Before we get into how to improve your cash flow let’s take a step back and explain why cash is important to a business. We mean it when we say that you can’t keep your company alive without it. Even profitable businesses fail when they don't manage cash flow properly.

Without enough liquid assets on hand to cover day-to-day expenses, you risk falling behind on bills or even shutting down operations. You’ll struggle to pay your employees, your suppliers, and all the other costs associated with keeping your company running.

In contrast, generating strong, consistent cash flow not only offers peace of mind but allows your business to be flexible in the face of emerging opportunities. You don’t have to worry about running to the bank and trying to get a loan when you can fund your own investments.

But, cash flow also helps you build up a safety net that can provide a cushion if things slow down, whether it’s an industry downturn or seasonality. 

So, how do cash flow problems usually start? Let’s unpack the most common causes below, as this knowledge will help you avoid making the same mistakes.

Why Do Small Businesses Struggle With Cash Flow?

All businesses worry about cash flow to a certain extent, but this is an especially pressing issue for small businesses. There are a few reasons why:

Late Payments From Customers

You’re probably all too familiar with the frustration of chasing payments from your customers. Even if you’re providing an exceptional service or delivering top-tier products, customers may not make paying their invoices on time a priority.

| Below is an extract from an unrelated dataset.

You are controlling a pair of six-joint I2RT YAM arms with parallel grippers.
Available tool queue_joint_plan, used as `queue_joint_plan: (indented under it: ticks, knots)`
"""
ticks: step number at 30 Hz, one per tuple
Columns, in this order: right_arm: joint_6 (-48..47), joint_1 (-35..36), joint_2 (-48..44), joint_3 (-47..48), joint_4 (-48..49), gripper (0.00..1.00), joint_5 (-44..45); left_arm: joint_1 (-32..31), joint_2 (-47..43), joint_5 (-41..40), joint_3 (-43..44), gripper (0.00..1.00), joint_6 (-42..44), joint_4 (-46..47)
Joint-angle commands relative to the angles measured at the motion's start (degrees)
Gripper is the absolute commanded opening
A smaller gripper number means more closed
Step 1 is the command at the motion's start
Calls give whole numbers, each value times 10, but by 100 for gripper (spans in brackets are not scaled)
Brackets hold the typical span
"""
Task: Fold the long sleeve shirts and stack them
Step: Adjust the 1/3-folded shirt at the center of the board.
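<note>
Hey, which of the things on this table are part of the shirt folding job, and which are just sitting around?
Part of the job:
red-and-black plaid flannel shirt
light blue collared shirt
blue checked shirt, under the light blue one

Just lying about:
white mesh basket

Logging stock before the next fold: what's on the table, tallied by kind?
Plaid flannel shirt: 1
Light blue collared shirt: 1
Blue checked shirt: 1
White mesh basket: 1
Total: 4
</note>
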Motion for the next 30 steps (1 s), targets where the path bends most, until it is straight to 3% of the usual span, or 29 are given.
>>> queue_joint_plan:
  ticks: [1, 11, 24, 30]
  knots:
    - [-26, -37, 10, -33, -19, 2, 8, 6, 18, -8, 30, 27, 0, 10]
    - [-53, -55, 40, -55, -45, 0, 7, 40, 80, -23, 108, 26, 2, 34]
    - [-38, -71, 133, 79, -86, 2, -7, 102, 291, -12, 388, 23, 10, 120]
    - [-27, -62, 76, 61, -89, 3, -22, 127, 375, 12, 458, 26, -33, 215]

Small businesses in particular rely on an accelerated cash flow cycle because you don’t yet have the cash flow buffer that a larger company might have. You need those invoices paid quickly so you can cover your own expenses.

Given how late payments can disrupt your company’s operations, it’s worth investing in the best AR automation software. Wait - what is AR automation software, and what role does it play in improving cash flow? 

We’ll talk more about this in a bit. In fact, it will be central to our discussion on how to improve cash flow. For now, let’s look at some other causes of cash flow issues.

Unpredictable Expenses

Even if you’re getting paid on time and managing cash flow well, unpredicted expenses seem to constantly pop up. Whether it's an equipment breakdown, an unforeseen repair, or a sudden increase in supplier costs, these can all eat into your working capital.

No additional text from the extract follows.